Altri due agenti sono stati picchiati questa mattina, nella rivolta scoppiata nello stesso reparto (Danubio), quando decine di detenuti si sono impossessati dell’area. Gli altri uomini della penitenziaria non sono intervenuti per evitare che la loro situazione si aggravasse ancora. Sono infatti indagati per presunti maltrattamenti sui reclusi. In particolare per dei pestaggi che si sarebbero verificati il sei aprile.

La trattativa con i detenuti

Dopi una trattativa tra i vertici del dipartimento dell’amministrazione penitenziaria e i detenuti la protesta è rientrata e i reclusi hanno deciso di rientrare nelle celle.
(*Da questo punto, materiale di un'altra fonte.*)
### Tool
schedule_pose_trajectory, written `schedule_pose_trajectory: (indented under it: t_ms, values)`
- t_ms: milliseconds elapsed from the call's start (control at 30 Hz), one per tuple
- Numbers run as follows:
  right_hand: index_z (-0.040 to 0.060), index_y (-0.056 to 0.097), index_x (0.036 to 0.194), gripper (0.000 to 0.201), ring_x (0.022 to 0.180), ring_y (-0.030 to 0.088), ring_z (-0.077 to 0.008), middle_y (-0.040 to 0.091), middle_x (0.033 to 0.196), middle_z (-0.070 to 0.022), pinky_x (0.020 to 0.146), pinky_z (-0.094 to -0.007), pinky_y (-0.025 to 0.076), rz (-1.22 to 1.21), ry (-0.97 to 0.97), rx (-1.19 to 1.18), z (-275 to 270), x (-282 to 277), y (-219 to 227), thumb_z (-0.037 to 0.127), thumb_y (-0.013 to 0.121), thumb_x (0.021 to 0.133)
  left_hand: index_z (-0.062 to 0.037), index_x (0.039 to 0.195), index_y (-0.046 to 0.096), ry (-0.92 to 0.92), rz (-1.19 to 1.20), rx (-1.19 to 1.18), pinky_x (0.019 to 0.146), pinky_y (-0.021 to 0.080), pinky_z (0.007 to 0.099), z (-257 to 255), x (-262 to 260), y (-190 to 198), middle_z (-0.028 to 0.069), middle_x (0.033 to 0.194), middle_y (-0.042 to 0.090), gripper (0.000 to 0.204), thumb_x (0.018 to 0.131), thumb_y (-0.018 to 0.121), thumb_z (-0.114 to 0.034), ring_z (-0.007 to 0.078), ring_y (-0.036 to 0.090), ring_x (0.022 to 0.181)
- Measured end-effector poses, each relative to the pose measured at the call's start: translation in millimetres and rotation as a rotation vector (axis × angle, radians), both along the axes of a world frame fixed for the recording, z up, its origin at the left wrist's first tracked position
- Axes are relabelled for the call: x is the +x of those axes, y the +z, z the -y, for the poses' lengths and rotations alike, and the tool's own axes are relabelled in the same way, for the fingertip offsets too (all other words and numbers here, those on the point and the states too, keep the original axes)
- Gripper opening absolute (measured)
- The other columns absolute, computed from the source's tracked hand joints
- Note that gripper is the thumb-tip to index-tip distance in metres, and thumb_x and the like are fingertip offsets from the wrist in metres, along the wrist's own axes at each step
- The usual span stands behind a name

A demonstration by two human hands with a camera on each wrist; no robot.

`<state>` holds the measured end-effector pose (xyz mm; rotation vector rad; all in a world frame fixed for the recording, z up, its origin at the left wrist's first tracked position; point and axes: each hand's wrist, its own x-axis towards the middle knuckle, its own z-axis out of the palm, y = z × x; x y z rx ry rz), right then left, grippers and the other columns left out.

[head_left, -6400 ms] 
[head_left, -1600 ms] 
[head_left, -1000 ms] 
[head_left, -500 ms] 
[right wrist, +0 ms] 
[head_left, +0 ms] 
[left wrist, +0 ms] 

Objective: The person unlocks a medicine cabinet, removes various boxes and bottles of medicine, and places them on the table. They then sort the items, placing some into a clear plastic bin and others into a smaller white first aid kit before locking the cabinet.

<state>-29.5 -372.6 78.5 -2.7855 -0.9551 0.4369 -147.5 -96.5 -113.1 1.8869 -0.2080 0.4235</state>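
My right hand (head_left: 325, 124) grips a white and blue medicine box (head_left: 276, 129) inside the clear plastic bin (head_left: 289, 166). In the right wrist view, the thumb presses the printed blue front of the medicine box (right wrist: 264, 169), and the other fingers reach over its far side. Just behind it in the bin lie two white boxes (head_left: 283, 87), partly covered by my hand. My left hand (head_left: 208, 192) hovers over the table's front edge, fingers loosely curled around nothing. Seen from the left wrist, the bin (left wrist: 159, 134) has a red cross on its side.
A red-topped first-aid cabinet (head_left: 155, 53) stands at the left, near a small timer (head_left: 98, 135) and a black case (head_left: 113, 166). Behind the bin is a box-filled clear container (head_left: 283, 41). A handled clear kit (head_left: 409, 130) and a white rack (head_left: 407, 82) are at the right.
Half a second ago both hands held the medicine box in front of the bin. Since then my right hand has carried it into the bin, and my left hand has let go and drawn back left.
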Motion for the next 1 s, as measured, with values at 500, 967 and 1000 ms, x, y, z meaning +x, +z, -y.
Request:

Quando è scoppiata la rivota, questa mattina, gli agenti feriti sono stati miracolosamente strappati dalle mani dei detenuti infuriati che erano armati di punteruoli e pezzi di ferro ricavati dalle brande.

La rabbia degli agenti indagati

Gli agenti che non sono intervenuti per evitare di essere indagati per violenze, potrebbero rischiare una indagine a carico per abbandono di servizio.

Situazione esplosiva nelle prigioni campane

E’ una situazione esplosiva. Gli agenti sono stanchi, pochi, costretti a turni impossibili e a fronteggiare una popolazione di detenuti sempre più numerosa. Dall’altro lato l’affollamento delle celle rende la vita dei detenuti al limite dell’insopportabile. Il risultato è la tensione sempre più evidente negli istituti di pena dell’intera regione.